### WHAT TO WORK ON
Identify each line below that contains the word "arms", and copy it out.

::: DATA EXCERPT

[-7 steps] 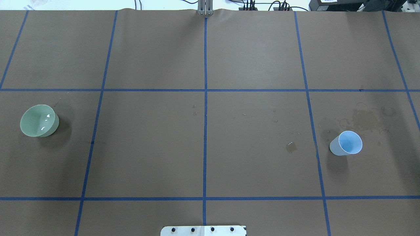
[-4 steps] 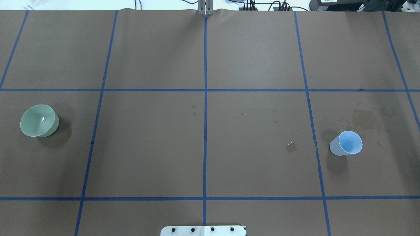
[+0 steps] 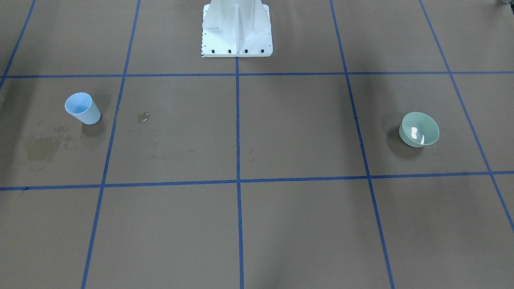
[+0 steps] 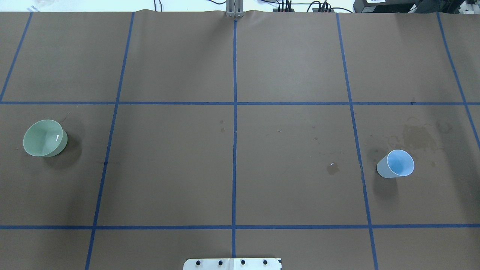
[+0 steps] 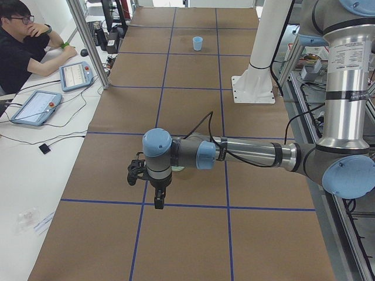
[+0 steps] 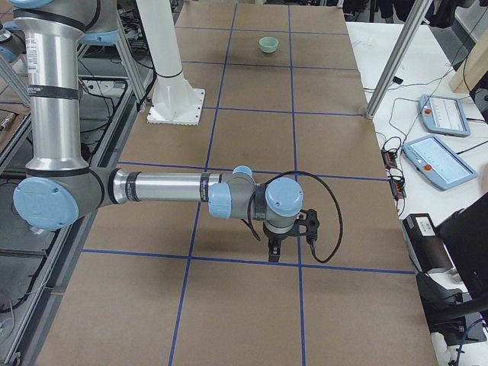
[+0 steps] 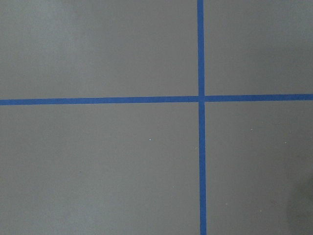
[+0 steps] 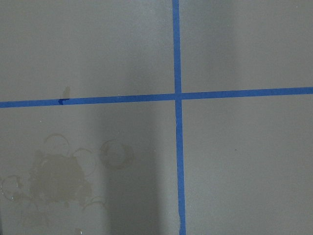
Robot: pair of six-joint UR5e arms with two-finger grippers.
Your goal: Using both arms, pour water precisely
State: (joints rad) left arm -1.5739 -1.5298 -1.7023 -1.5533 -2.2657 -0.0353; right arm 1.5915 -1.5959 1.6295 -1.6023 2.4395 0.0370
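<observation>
1. In the overhead view, the white glints on the water [image 4: 57, 137] in the green bowl [image 4: 35, 143] are reduced from several, a second ago, to one.
2. That one glint is displaced rightward from where it was seen shortly before.

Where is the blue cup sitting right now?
In the overhead view the blue cup stands on the robot's right side of the table, just right of a blue tape line and beside a dried stain, far from the green bowl.
</observation>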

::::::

### RESPONSE BOX
Robot: pair of six-joint UR5e arms with two-finger grippers.
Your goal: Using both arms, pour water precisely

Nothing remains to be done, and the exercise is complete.